__WHAT THE EXERCISE ASKS__:
Provide again, from the entries below, every line from the one containing "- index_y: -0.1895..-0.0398" through the one containing "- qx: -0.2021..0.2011", exactly as written, and no other line.

BEGIN EXERCISE INPUTS

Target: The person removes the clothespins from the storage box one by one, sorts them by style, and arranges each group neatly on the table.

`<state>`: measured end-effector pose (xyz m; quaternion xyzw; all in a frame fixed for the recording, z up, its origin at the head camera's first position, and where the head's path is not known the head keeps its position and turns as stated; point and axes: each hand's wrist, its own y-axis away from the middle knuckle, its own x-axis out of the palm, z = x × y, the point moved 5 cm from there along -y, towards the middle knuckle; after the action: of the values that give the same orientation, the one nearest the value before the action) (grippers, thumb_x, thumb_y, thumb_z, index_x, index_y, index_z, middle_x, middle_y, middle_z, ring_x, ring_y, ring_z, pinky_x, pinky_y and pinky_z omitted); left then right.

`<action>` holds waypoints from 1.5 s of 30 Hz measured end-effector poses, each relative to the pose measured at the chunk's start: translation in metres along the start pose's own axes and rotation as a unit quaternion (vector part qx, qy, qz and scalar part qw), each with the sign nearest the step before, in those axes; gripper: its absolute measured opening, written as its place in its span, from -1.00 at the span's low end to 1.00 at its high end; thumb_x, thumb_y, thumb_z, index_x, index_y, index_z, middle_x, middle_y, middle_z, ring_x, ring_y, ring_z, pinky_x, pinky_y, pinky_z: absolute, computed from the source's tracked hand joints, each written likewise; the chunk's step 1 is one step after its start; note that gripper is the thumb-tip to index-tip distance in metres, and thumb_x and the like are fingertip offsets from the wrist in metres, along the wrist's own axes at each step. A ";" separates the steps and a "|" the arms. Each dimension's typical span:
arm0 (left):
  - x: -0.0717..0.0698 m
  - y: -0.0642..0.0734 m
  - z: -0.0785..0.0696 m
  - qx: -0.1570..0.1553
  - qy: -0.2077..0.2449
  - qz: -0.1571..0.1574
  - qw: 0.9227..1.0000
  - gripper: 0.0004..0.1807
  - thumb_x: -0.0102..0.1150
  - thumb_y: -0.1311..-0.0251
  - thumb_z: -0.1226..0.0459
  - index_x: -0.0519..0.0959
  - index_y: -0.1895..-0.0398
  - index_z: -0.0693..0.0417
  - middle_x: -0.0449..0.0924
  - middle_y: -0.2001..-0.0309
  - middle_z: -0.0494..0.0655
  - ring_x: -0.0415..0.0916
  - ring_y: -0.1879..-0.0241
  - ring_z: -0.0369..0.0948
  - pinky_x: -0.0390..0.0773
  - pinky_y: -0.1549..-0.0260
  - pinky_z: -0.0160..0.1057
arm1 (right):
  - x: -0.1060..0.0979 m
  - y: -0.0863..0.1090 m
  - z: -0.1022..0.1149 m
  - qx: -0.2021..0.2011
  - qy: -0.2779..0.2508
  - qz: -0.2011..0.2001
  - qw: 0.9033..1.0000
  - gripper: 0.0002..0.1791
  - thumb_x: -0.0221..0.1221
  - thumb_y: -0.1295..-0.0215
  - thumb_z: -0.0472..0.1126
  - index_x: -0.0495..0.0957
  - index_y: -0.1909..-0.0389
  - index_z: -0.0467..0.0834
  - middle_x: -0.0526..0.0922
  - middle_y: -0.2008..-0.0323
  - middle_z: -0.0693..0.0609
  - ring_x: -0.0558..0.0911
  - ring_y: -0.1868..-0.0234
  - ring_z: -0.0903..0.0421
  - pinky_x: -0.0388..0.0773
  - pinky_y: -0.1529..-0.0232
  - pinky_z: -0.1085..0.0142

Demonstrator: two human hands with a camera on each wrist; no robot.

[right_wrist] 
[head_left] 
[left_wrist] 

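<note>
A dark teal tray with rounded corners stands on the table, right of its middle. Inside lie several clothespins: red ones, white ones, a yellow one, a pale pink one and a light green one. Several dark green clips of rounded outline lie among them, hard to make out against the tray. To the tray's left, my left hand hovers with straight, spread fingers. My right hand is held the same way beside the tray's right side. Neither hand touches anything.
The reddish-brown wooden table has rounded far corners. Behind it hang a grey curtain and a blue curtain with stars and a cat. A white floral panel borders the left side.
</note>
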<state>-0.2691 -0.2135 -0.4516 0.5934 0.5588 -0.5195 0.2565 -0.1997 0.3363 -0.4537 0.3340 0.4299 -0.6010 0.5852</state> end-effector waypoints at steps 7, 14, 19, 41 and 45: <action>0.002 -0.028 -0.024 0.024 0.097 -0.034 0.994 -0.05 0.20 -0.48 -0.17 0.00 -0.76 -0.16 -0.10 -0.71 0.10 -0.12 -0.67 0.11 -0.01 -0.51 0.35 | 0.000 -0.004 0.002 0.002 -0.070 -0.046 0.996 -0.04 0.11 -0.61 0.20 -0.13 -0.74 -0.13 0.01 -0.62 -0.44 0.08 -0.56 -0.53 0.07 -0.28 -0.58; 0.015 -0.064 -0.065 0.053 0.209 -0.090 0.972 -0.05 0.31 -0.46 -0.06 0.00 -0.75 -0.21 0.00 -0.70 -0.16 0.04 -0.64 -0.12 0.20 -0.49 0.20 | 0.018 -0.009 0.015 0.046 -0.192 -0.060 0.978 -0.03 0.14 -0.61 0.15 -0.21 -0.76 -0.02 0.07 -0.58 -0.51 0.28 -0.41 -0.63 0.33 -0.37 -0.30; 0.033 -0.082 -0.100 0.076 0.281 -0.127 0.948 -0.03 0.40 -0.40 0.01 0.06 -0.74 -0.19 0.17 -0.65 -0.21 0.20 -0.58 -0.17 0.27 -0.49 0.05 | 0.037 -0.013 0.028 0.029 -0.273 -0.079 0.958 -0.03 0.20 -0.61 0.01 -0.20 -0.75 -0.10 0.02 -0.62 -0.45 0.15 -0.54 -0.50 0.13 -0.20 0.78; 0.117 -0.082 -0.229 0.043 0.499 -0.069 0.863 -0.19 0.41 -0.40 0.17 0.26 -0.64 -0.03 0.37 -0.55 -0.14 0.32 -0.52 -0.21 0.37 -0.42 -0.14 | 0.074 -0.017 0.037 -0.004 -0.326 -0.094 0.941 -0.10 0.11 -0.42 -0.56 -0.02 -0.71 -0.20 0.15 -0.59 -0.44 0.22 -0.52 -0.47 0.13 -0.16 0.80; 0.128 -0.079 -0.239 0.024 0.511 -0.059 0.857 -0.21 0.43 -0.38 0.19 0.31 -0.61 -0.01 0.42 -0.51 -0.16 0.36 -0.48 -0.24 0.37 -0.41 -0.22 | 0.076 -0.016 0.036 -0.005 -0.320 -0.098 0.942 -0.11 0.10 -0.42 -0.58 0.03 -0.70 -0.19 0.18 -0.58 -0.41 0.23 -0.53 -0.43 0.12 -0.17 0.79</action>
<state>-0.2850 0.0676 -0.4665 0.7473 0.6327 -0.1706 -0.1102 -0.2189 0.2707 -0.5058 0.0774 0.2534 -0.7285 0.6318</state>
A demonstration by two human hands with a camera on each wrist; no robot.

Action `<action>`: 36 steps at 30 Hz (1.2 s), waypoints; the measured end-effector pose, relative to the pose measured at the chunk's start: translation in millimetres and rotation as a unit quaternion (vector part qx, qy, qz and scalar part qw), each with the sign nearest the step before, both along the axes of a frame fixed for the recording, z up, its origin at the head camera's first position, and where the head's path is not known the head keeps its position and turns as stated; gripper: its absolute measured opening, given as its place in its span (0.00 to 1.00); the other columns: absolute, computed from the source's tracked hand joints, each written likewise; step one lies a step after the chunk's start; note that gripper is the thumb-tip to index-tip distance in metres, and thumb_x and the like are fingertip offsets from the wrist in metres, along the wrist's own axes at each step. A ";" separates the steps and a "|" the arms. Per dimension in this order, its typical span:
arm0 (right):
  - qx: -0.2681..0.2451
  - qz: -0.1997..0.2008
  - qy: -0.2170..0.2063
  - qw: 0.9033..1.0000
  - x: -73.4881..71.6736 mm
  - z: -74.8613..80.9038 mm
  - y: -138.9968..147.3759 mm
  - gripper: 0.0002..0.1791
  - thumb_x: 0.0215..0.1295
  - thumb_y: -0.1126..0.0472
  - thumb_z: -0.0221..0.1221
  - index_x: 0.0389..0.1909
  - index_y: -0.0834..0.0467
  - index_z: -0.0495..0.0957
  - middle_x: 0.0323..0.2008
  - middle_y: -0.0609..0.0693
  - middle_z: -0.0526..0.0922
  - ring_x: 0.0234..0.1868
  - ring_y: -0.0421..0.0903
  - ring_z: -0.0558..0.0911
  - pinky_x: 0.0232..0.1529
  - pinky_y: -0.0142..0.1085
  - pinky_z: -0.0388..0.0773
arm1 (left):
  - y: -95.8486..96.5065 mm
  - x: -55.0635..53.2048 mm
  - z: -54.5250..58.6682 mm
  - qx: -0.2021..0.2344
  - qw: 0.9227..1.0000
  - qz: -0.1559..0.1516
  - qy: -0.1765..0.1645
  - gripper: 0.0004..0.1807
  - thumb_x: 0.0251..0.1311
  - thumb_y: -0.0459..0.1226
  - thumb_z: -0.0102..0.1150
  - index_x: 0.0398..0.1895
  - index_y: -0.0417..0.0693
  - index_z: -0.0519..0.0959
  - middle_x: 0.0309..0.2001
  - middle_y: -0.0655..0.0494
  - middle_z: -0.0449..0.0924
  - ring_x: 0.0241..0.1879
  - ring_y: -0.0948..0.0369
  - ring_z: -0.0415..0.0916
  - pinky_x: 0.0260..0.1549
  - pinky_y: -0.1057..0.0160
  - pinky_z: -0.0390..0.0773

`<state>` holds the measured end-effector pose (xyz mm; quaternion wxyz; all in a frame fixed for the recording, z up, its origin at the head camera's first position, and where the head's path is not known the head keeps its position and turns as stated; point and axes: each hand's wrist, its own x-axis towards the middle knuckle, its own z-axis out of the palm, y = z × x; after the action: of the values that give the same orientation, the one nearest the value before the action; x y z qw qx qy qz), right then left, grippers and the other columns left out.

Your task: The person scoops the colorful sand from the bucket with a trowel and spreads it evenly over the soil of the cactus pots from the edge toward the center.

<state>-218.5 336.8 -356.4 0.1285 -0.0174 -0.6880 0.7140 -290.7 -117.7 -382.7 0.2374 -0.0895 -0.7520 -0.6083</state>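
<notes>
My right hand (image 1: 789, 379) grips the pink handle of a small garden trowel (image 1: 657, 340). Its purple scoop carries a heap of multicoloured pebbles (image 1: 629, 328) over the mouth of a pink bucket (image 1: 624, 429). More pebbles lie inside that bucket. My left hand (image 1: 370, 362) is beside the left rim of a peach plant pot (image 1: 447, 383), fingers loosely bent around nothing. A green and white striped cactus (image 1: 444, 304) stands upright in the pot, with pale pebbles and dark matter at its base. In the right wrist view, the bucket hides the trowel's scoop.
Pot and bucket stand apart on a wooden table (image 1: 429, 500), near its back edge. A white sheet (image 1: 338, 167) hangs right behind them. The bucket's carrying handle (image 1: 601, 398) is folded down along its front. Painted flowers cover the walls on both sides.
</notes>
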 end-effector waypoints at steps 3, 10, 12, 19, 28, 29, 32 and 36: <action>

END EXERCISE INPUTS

__ANSWER TO THIS PROBLEM__:
  - index_y: -0.1895..-0.0398
  - index_z: -0.0693..0.0417
  - middle_x: -0.0449..0.0924
  - middle_y: -0.2001..-0.0309
  - middle_z: -0.0494..0.0655
  - ring_x: -0.0415..0.0916
  - ring_y: -0.1879..-0.0241
  - ring_z: -0.0369..0.0948
  - pinky_x: -0.0390..0.0773
  - pinky_y: -0.1549..-0.0260
  - pinky_z: -0.0160..0.1057
arm1 (right):
  - x: -0.1060..0.0979 m
  - y: -0.0863..0.1090 m
  - z: -0.1022..0.1149 m
  - qx: -0.2021..0.2011

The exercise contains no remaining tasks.